A major component of Blacke’s success has been his ability to rapidly write, arrange, and record full string sections on his own, essentially allowing him to act as a ‘one-man orchestra’.
To best capture all the nuances of his arrangements in the studio, Blacke relies on a stable of Mojave Audio microphones, specifically the MA-200 large diaphragm tube condenser.
Bringing a singer/songwriter mentality to classical instrumentation
What makes Blacke unique as an arranger is his musical background. Although he is a Berklee College of Music-trained violinist, his stylistic cornerstones remain the guitar-based rock, pop, and jazz music that he enjoyed in his youth.
Coming from a singer/songwriter mentality rather than the strict classical tradition has allowed him to develop a versatile style that can readily adapt to the myriad of genres that get thrown his way.
There are so many amazing ways to use strings, and it’s exciting to adapt them to the different kinds of projects that I get asked to work on. Coming from a singer/songwriter/guitarist background initially and being trained in popular genres of music has become my greatest asset because it helps me get in sync with writers and producers right away, he explained.
“The thing that makes this kind of work exciting and fun is the diversity of projects that I have the opportunity to add strings to”, he continued. “Be it realizing an existing arrangement idea that a client comes to me with, creating something totally new with no preconceptions, or even just adding little bits of ear candy here and there”.
Blacke often immediately has ideas for an arrangement the moment he is presented with a piece of music, an asset in an industry where projects move very quickly. To accommodate these deadlines as well as the rapid speed of his own creativity, he works almost exclusively out of his private studio in Los Angeles, CA, utilizing a tightly honed digital setup designed for maximum quality and minimum fuss. Doing so also gives him added control of the arrangements that would not be possible with a traditionally recorded orchestra.
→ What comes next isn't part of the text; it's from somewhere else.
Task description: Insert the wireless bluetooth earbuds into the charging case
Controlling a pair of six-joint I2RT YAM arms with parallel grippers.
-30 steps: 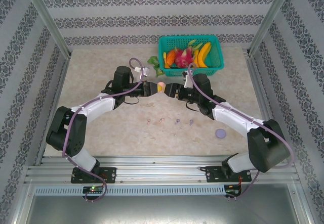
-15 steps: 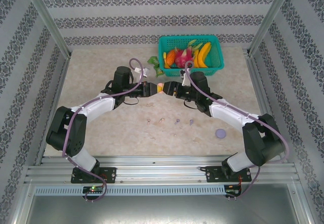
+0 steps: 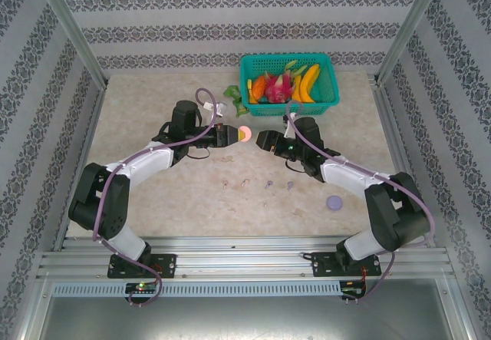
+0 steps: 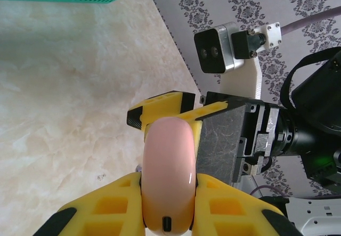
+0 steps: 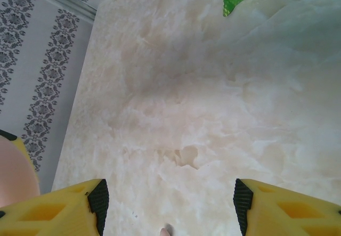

My workflow allows me to eliminate the noise and downtime associated with recording a big ensemble live and turn around high-quality recordings quickly. It gives me tight control of the quality of the sound which is incredibly important when it comes to tracking strings. I often use Mojave Audio mics to help me capture that quality and they have become a key part of my setup, he said.
Classic feel, modern reliability
Blacke’s personal orchestra consists of the typical violins, violas, cellos as well as a myriad of exotic and unusual stringed instruments that he employs for unique tonal colors. He captures all of this on his Pro Tools setup using Mojave MA-200 and 100 microphones through various favored preamps and compressors.
His use of Mojave stems from a longtime friendship with Mojave Audio co-founders David Royer and Dusty Wakeman as well as a desire to inject some classic tube warmth into his otherwise largely digital setup.
I’ve been a big fan of tube mics because of that old tone and feel that you get out of them, but I wanted something modern and reliable that I could use day in and day out. Mojave just sounds the best to me, and they work wonderfully to capture the natural sound of such a diverse array of instruments. I use them on everything, he said.
With all of these tonal colors at his fingertips Blacke can easily suit the feel of any material that he is given, be it rock, pop, hip-hop, heavy metal, or soundtrack work. Being able to do so with ease helps fuel his creativity and keep his work feeling fresh. “It’s really important not to be too dogmatic about having ‘default’ setups because each song is different and everything, I do come back to that — what suits the song best”, he said. “I ultimately want the artist to feel like my contributions are bringing their best work forward in a way that feels honest to them. Capturing the honest tone of the instruments is a big part of that, and using Mojave helps me do that in a way that always feels right”.